## Work instructions
Starting at the first line of the listing below and ending at the line with "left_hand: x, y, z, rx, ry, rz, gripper", copy each line exactly.

(Input data begins)

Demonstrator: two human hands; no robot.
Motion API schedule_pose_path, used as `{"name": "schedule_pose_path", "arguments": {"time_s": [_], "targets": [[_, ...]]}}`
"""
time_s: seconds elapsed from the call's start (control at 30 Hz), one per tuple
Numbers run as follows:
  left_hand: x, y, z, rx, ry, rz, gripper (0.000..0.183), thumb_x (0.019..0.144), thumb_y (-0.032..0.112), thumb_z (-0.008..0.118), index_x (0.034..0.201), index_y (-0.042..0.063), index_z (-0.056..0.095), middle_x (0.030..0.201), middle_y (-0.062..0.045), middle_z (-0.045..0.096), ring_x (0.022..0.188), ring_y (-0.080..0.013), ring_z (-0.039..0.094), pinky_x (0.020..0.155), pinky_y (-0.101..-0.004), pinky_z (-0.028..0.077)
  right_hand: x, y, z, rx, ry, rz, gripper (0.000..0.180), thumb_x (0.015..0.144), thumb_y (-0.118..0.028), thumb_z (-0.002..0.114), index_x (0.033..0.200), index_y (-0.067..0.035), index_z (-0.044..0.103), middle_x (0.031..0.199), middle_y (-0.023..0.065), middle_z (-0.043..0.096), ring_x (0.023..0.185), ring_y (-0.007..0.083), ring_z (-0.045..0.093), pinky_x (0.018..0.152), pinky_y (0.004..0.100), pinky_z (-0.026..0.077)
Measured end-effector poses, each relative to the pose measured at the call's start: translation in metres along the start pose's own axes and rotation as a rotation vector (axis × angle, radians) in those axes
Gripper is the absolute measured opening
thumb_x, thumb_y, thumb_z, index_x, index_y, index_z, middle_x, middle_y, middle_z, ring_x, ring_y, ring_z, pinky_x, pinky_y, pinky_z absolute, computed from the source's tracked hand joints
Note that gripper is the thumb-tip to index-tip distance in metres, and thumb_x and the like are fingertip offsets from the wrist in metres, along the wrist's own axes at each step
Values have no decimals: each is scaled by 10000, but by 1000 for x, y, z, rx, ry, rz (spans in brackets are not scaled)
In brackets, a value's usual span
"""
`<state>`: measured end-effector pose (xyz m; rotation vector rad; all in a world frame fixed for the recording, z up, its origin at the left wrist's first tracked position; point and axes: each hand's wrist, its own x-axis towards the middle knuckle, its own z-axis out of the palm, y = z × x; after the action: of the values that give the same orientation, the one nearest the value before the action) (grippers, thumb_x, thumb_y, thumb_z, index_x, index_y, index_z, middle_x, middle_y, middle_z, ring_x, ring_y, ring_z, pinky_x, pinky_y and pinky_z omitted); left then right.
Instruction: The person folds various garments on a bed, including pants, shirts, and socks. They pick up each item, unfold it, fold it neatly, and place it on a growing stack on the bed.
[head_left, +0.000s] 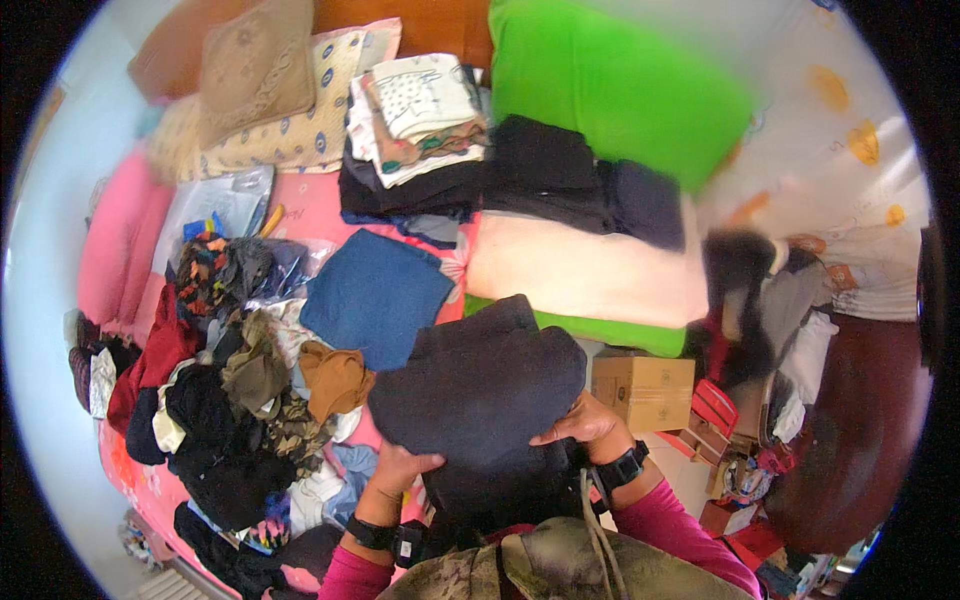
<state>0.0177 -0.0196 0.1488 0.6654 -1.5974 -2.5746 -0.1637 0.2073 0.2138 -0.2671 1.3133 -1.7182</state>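
A dark grey or black garment (480, 390), partly folded, is held up before my body. My left hand (405, 461) grips its left lower edge, thumb on top. With the thumb likewise over the cloth, my right hand (581, 421) grips the right side. The fingers of both hands are mostly hidden beneath the fabric. Just beyond the garment lies a folded blue cloth item (379, 300) on the pink bedding (311, 206). Farther back sits a stack of folded clothes, with a white printed one (424, 94) on top and folded black garments (544, 169) beside it.
Loose clothes (225, 435) are heaped at the left. Pillows (259, 75) and a large green cushion-like item (615, 90) stand at the back. A peach folded cloth (585, 266) lies at right. Below the bed edge are a cardboard box (643, 394) and red items (712, 409).
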Motion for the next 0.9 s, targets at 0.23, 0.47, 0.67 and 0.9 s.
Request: {"name": "schedule_pose_path", "arguments": {"time_s": [0.23, 0.47, 0.67, 0.9], "targets": [[43, -31, 89, -478, 26, -329, 703, 730, 136, 628, 1362, 12, 347, 1298, -134, 501, 1171, -295, 508, 1001, -423, 411, -45, -7, -69, 99, 119, 47, 752, 603, 36, 817, 1280, -13, 493, 1211, 67, 589, 1133, 197, 521, 984, 352, 413], [161, -33, 226, -129, 57, -204, 783, 691, -19, 678, 1378, 55, 308, 1255, -117, 514, 1138, -268, 522, 979, -402, 427, -28, -15, -223, 133, 417, -34, 791, 615, 16, 806, 1314, 3, 436, 1216, 99, 582, 1098, 235, 552, 978, 355, 436], [298, -72, 356, 20, -177, -385, 939, 684, 117, 781, 1425, 87, 206, 1350, -128, 398, 1236, -280, 418, 1026, -419, 374, -33, -57, -375, 394, 653, 156, 706, 613, -2, 776, 1256, 14, 486, 1169, 124, 593, 1046, 284, 578, 960, 380, 434], [396, -118, 429, -198, -171, -461, 889, 740, 260, 735, 1433, 92, 203, 1348, -133, 414, 1239, -317, 423, 1023, -457, 394, -10, -119, -503, 65, 558, 239, 779, 578, -93, 828, 1269, 15, 486, 1178, 126, 606, 1053, 243, 587, 934, 356, 457]]}}
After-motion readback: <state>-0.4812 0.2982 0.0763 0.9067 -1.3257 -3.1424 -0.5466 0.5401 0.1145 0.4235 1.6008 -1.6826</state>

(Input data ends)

## Expected output
Demonstrator: two human hands; no robot.
Motion API schedule_pose_path, used as `{"name": "schedule_pose_path", "arguments": {"time_s": [_], "targets": [[_, ...]]}}`
"""
time_s: seconds elapsed from the call's start (control at 30 Hz), one per tuple
Numbers run as follows:
  left_hand: x, y, z, rx, ry, rz, gripper (0.000..0.183), thumb_x (0.019..0.144), thumb_y (-0.032..0.112), thumb_z (-0.008..0.118), index_x (0.034..0.201), index_y (-0.042..0.063), index_z (-0.056..0.095), middle_x (0.030..0.201), middle_y (-0.062..0.045), middle_z (-0.045..0.096), ring_x (0.022..0.188), ring_y (-0.080..0.013), ring_z (-0.039..0.094), pinky_x (0.020..0.155), pinky_y (-0.101..-0.004), pinky_z (-0.028..0.077)

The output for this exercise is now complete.